Omit every picture, then return each line of the data below exactly.

------ Source data ------

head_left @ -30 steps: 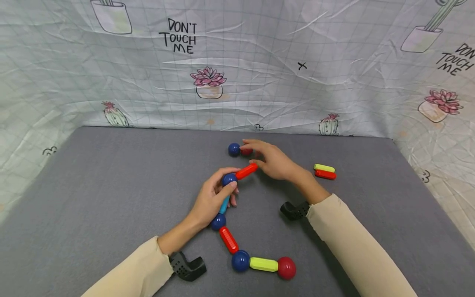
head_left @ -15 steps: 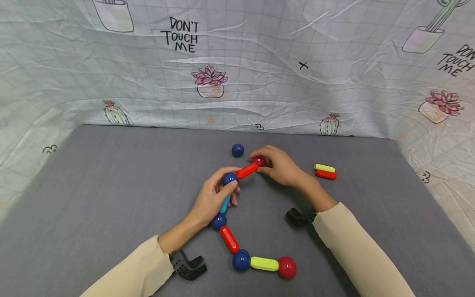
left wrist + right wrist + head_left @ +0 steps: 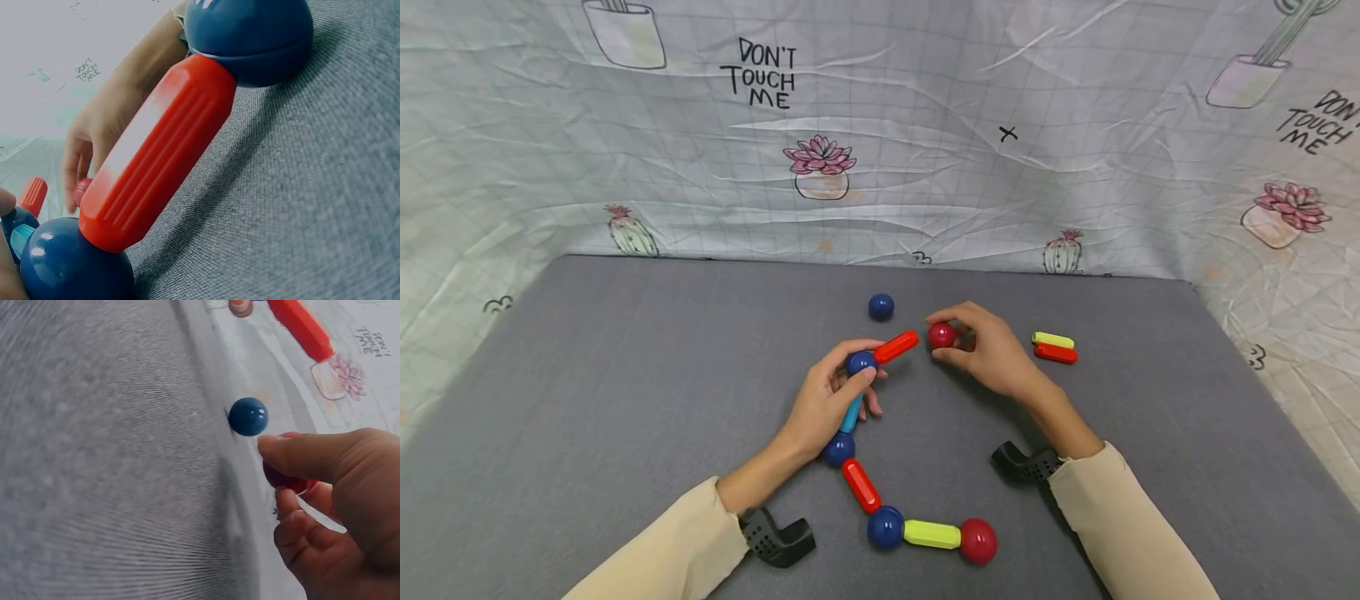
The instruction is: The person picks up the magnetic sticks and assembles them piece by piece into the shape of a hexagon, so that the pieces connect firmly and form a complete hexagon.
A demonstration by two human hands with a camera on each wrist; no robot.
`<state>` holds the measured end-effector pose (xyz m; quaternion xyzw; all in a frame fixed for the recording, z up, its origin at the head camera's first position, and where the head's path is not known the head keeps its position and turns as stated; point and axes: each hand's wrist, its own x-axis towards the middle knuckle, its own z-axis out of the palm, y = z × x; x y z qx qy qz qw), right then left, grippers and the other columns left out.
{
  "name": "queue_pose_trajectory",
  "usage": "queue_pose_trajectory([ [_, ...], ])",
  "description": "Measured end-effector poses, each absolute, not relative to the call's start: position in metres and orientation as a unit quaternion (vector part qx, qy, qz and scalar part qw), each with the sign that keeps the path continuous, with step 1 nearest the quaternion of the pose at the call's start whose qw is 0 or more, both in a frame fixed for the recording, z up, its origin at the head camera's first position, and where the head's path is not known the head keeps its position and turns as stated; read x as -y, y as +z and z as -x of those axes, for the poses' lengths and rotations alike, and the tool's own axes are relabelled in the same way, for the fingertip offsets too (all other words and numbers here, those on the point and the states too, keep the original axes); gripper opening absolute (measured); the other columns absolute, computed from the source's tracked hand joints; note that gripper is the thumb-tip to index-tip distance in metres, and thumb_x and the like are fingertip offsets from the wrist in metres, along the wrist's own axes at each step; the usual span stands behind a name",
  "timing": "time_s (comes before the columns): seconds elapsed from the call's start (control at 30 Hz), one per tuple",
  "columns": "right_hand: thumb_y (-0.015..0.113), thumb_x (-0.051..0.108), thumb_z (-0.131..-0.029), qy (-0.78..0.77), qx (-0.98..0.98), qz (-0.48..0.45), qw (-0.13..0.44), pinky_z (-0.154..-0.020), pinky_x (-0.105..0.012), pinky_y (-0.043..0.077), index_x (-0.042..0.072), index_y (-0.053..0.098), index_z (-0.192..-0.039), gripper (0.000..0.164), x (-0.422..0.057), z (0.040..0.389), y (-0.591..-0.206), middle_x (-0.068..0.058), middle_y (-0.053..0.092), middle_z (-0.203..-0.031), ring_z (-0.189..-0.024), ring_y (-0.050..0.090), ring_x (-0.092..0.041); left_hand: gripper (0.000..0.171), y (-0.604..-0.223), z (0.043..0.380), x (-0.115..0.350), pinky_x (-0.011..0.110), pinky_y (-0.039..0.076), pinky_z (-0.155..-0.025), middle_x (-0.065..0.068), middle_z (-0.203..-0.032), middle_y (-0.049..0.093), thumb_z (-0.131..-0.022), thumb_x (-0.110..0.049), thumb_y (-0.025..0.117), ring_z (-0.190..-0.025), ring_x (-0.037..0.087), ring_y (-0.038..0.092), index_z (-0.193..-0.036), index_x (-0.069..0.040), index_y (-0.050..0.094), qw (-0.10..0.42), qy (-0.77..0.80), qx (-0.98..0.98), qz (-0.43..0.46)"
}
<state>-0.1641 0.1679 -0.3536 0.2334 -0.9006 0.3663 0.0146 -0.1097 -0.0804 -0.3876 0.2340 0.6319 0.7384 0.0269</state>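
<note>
In the head view we see the left grip holding a blue ball between thumb and curled fingers. From that ball a red stick points up and to the right, its far end free. Below the ball a light blue stick, partly covered by the hand, leads to a second blue ball. From there we follow a ribbed red stick, a third blue ball, a yellow-green stick and an end red ball, all joined in a bent chain over the grey worktop. The right grip pinches a red ball, just beside the free stick end but apart from it. We find a loose blue ball further back, and to the right a short yellow-green stick alongside a loose red stick.

In the left wrist view the ribbed red stick fills the middle, touching a blue ball at each end, and we see the right hand beyond it.

In the right wrist view we see the thumb and fingertips closed round the pinched red ball, partly hiding it, with the loose blue ball near the thumb tip
</note>
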Motion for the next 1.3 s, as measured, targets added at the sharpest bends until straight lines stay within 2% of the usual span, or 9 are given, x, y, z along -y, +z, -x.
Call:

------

▶ **Task solution**
head_left @ -30 steps: 
head_left @ -15 steps: 
left wrist + right wrist + head_left @ +0 steps: 
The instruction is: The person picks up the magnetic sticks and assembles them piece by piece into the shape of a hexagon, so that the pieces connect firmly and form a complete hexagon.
A demonstration by two human hands with a camera on each wrist; no robot.
`<state>` holds the measured end-effector pose (xyz m; quaternion xyzw; all in a frame fixed for the recording, z up, its origin at the head camera's first position, and where the head's path is not known the head keeps its position and turns as stated; point and axes: each hand's wrist, its own x-axis towards the middle knuckle, its own z-axis out of the palm, y = z × x; x y z qx qy qz qw), right then left, grippers and the other columns left out.
{
  "name": "queue_pose_trajectory",
  "usage": "queue_pose_trajectory([ [_, ...], ])",
  "description": "Measured end-effector poses, each absolute, not relative to the call's start: position in metres and orientation as a unit quaternion (vector part qx, qy, qz and scalar part qw), each with the sign that keeps the path continuous, with step 1 nearest the quaternion of the pose at the call's start whose qw is 0 or more, both in a frame fixed for the recording, z up, its origin at the head camera's first position, and where the head's path is not known the head keeps its position and turns as stated; read x as -y, y as +z and z as -x of those axes, for the poses' lengths and rotations alike, and the tool's own axes are relabelled in the same way, for the fingertip offsets too (all other words and numbers here, those on the point and the states too, keep the original axes); gripper opening absolute (measured); the other columns absolute, computed from the source's tracked hand joints; note that gripper is the thumb-tip to index-tip distance in metres, and thumb_x and the like are fingertip offsets from the wrist in metres, along the wrist's own axes at each step; the usual span stands behind a name",
  "timing": "time_s (comes before the columns): seconds elapsed from the call's start (control at 30 Hz), one per tuple",
  "columns": "right_hand: thumb_y (-0.015..0.113), thumb_x (-0.051..0.108), thumb_z (-0.131..-0.029), qy (-0.78..0.77), qx (-0.98..0.98), qz (-0.48..0.45), qw (-0.13..0.44), pinky_z (-0.154..-0.020), pinky_x (-0.105..0.012), pinky_y (-0.043..0.077), index_x (-0.042..0.072), index_y (-0.053..0.098), index_z (-0.192..-0.039), gripper (0.000..0.164), x (-0.422..0.057), z (0.040..0.389), y (-0.591..-0.206), middle_x (-0.068..0.058), middle_y (-0.053..0.092), middle_z (-0.203..-0.031), ring_z (-0.189..-0.024), ring_y (-0.050..0.090), ring_x (-0.092..0.041); left_hand: gripper (0.000..0.171), y (-0.604..-0.223), z (0.043..0.380), x (-0.115..0.350), pinky_x (-0.011..0.110), pinky_y (-0.039..0.076), pinky_z (-0.155..-0.025), middle_x (-0.065..0.068), middle_z (-0.203..-0.032), middle_y (-0.049..0.093), thumb_z (-0.131..-0.022), thumb_x (-0.110..0.049), thumb_y (-0.025..0.117), ring_z (-0.190..-0.025), ring_x (-0.037..0.087), ring_y (-0.038..0.092), index_z (-0.193..-0.036), index_x (-0.069..0.040), index_y (-0.050..0.094), qw (-0.10..0.42), qy (-0.77..0.80), qx (-0.98..0.98), qz (-0.43..0.46)"
}
<state>-0.1641 0.1679 -0.3536 0.2334 -0.9006 0.3663 0.0146 -0.1097 -0.0804 -0.3876 0.2340 0.6319 0.7384 0.0269</state>
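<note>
In the head view we see the left grip holding a blue ball between thumb and curled fingers. From that ball a red stick points up and to the right, its far end free. Below the ball a light blue stick, partly covered by the hand, leads to a second blue ball. From there we follow a ribbed red stick, a third blue ball, a yellow-green stick and an end red ball, all joined in a bent chain over the grey worktop. The right grip pinches a red ball, just beside the free stick end but apart from it. We find a loose blue ball further back, and to the right a short yellow-green stick alongside a loose red stick.

In the left wrist view the ribbed red stick fills the middle, touching a blue ball at each end, and we see the right hand beyond it.

In the right wrist view we see the thumb and fingertips closed round the pinched red ball, partly hiding it, with the loose blue ball near the thumb tip
</note>
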Motion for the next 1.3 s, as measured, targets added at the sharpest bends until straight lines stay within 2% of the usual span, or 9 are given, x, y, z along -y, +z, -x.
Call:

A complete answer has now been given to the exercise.